Search code examples
pythonencryptionlinear-algebragalois-field

Decrypt binary sequence with random binary key. What's wrong with my script?


(Updated Below)

Attempting a problem from linear-algebra text Coding the Matrix by Philip Klein. Running into problems brute-forcing the ciphertext binary sequence against all possible keys. Problem 1.5.1, page 57:

An 11-symbol message has been encrypted as follows. Each symbol is represented by a number between 0 and 26 (A maps to 0, B to 25, space to 26.) Each number is represented by a five-bit binary sequence (0 maps to 00000, 26 to 11010). Finally, the resulting sequence of 55 bits is encrypted using a flawed version of the one-time pad: the key is not 55 bits but 11 copies of the same sequence of 5 random bits. The ciphertext is: '10101', '00100', '10101', '01011', '11001', '00011', '01011', '10101', '00100', '11001', '11010'

Goal is to figure out the plaintext. Issues I'm having are: One, my decoder function produces several 5-digit binary that are above int 26. This function is supposed to attempt the ciphertext binary sequence against every possible 5 digit binary sequence (the key) up to int 26, to produce every possible plaintext sequence. Two, am I supposed to use the Galois Field to ensure each binary sequence remains, well, binary? (1 + 1 = 0 and not 2) Any suggestions? I am attempting to learn linear-algebra (and improve upon my limited python abilities,) by using Klein's interesting text. It is rather difficult... Thank you!

import string

# The Cipher-text
Y = ['10101', '00100', '10101', '01011', '11001', '00011', '01011', '10101', '00100', '11001', '11010']

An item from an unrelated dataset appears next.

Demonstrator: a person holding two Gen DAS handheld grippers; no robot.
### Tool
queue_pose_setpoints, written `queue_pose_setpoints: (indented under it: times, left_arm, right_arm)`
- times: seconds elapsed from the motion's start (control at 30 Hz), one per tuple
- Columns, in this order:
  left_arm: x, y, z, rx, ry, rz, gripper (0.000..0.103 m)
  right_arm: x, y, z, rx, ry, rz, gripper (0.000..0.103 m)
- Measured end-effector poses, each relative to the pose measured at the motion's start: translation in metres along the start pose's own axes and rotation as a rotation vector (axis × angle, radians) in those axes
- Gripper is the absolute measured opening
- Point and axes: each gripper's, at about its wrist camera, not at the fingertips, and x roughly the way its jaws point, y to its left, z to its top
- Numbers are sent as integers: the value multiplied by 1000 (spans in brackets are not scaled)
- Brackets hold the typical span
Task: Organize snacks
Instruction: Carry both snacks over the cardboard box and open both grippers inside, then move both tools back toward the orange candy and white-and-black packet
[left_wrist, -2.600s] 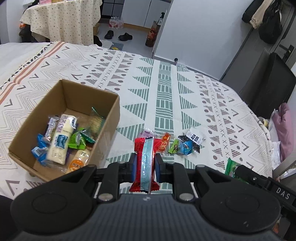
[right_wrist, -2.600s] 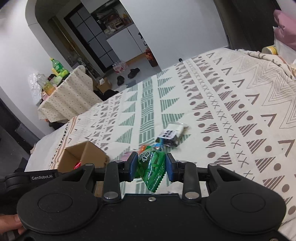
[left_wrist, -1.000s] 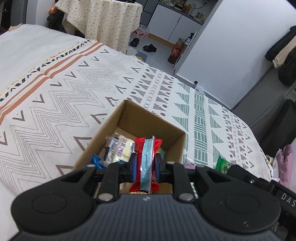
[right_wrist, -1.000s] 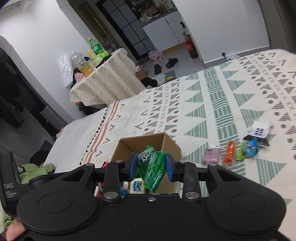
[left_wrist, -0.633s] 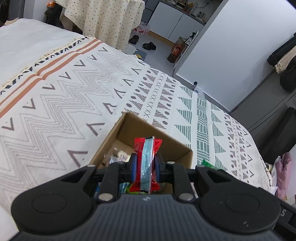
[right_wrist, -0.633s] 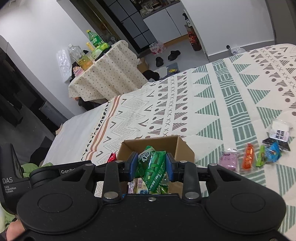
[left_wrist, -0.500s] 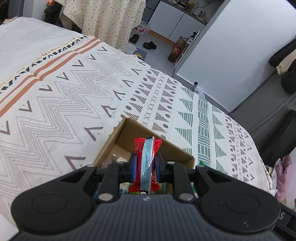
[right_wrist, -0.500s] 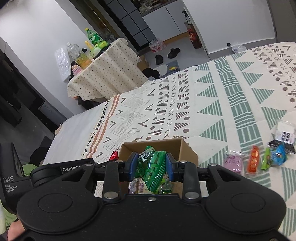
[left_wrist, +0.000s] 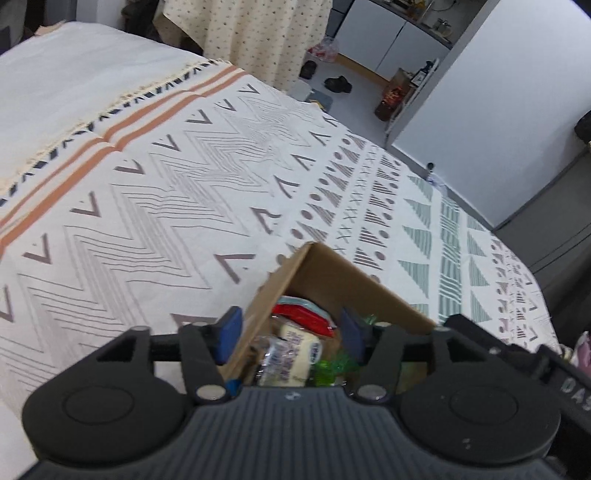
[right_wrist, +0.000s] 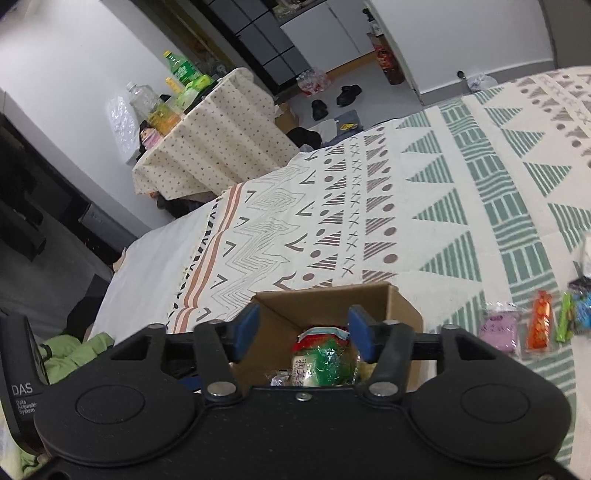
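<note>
The cardboard box (left_wrist: 334, 275) sits on the patterned bedspread (left_wrist: 155, 206), open at the top, and it is the mark for everything else here. Inside it lie several snacks: a red packet (left_wrist: 303, 316) toward the far wall, a pale cream packet (left_wrist: 295, 350) nearer the camera, and a green packet (left_wrist: 332, 367) beside that one. From the right wrist view the same box (right_wrist: 400, 306) shows the red packet (right_wrist: 319, 341) with the green packet (right_wrist: 327, 363) lying over it; the picture is smeared there, so the exact overlap is hard to judge.

The left gripper (left_wrist: 290, 328) hangs just above the box with its jaws opening, blue pads apart, one outside the box's near-left wall and one over its inside. Nothing is pressed between them; the red packet lies below, free of the pads. The right gripper (right_wrist: 303, 325) also hangs over the box, jaws opening, pads well apart, and the green packet sits beneath them untouched.

To the right of the box, on the bedspread, lies a row of loose snacks: a pink packet (right_wrist: 500, 330), an orange packet (right_wrist: 539, 321), a small green stick (right_wrist: 565, 321) and a blue packet (right_wrist: 583, 312) at the frame edge.

Beyond the box, past the bed, stands a table under a dotted cloth (right_wrist: 214, 147) with bottles (right_wrist: 181, 70) on it.
</note>
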Motion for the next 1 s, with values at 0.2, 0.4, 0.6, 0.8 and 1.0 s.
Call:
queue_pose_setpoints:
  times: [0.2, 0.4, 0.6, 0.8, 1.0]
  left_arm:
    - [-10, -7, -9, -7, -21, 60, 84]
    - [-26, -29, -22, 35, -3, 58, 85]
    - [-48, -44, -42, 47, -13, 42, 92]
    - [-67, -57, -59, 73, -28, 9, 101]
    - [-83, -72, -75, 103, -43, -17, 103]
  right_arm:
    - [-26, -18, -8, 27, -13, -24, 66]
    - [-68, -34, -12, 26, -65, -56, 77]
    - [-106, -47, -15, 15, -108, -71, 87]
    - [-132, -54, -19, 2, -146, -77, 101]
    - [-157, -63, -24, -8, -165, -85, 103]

def trans(bit): # convert the bits into int
    x = ''.join(map(str, bit))
    return int(x, 2)


def decoder(cipher): # Try the ciphertext against each possible 5 bit sequence (up to 11010)
    pos_seq = ["".join("{0:05b}".format(x)) for x in range(27)]
    attempt = []
    for i in pos_seq:
        for j in cipher: # Add ciphertext binary to every possible binary 'key'.
            temp = [(int(i[0])+int(j[0])),(int(i[1])+int(j[1])),(int(i[2])+int(j[2])),
                    (int(i[3])+int(j[3])), (int(i[4])+int(j[4]))]
            attempt.append(temp)
    for i in range(len(attempt)): # Galois Field, 'two' becomes 'one'
        for k in attempt[i]:
            if k == 2:
                attempt[i][attempt[i].index(k)] = 0
    return attempt


new_list = decoder(Y)

decoded = [trans(i) for i in new_list] # translate each 5 digit sequence into int

alph = list(string.ascii_lowercase) # alphabet plus a space
alph.append(' ')

decoded2 = [alph[x] for x in decoded] # Translate int to letter or space

print(decoded2)

Update

Thanks to Dafang Cao and jason, I've edited the code as follows, and found the plaintext: eve is evil

  1. Increased range in decoder function to 32
  2. (Still have to wrap my head around GF(2) and XOR, including Dafang's use of x ^ y & mask)
  3. Sliced the list returned by decoder into 11-item lists using

chunks = [decoded[x:x+11] for x in range(0, len(decoded), 11)]

*as the cipher-text is made up of 11 'symbols'

  1. Mapped above list to the lambda function used by Dafang:
def decode(encoded):
    y = []
    for i in encoded:
        if i < 27:
            y.append(i)
    return ''.join(map(lambda x: alph[x], y))

for i in chunks:
    decoded2 = decode(i)
    print(decoded2)

Solution

  • There are 32 possible values using 5 bits. Knowing that valid values are 0-26, any decrypted value above 26 is a tell-tale sign that the key is not the key used in encryption. When brute forcing, you can skip the key as soon as you encounter such a value. In fact, I think that is how you are supposed to eliminate incorrect keys.

    Meanwhile, it's not stated that the key is no greater than 26. You should try all 32 combinations.

    Re. Galois Field, computer processors are naturally binary. You can take advantage of bit-wise operations like XOR to make the code faster. In fact, XOR is the add operation in GF(2). You can add 2 vectors in GF(2) using x ^ y & mask. When not dealing with GF(2), you can use modulo operator after an addition to "wrap" values into valid range x + y % n.

    import string
    
    # The Cipher-text
    Y = ['10101', '00100', '10101', '01011', '11001', '00011', '01011', '10101', '00100', '11001', '11010']
    # Parse to binary value
    y = list(map(lambda v: int(v, 2), Y))
    
    max_val = 32
    alphabet_size = 26
    
    # decrypt([0b11111, ...]) = [(key=0b1111, decrpyted=[0b11111, ...]), ...]
    def decrypt(encrypted):
        possible_keys = range(max_val)
        attempt = []
        for key in possible_keys:
            decrypted = []
            for symbol in encrypted:
                # XOR is equivalent to Add in GF(2)
                # If not GF(2), add then wrap around using modulo
                v = symbol ^ key & (max_val - 1)
                print('v = %d' % v)
                if v > alphabet_size:
                    break
                decrypted.append(v)
            if len(decrypted) < len(encrypted):
                print('bad key %d' % key)
                continue
            print('good key %d' % key)
            attempt.append((key, decrypted))
        return attempt
    
    # alphabet plus a space
    alph = list(string.ascii_lowercase)
    alph.append(' ')
    def decode(encoded):
        return ''.join(map(lambda x: alph[x], encoded))
    
    results = decrypt(y)
    
    for (key, encoded) in results:
        decoded = decode(encoded)
        print(decoded)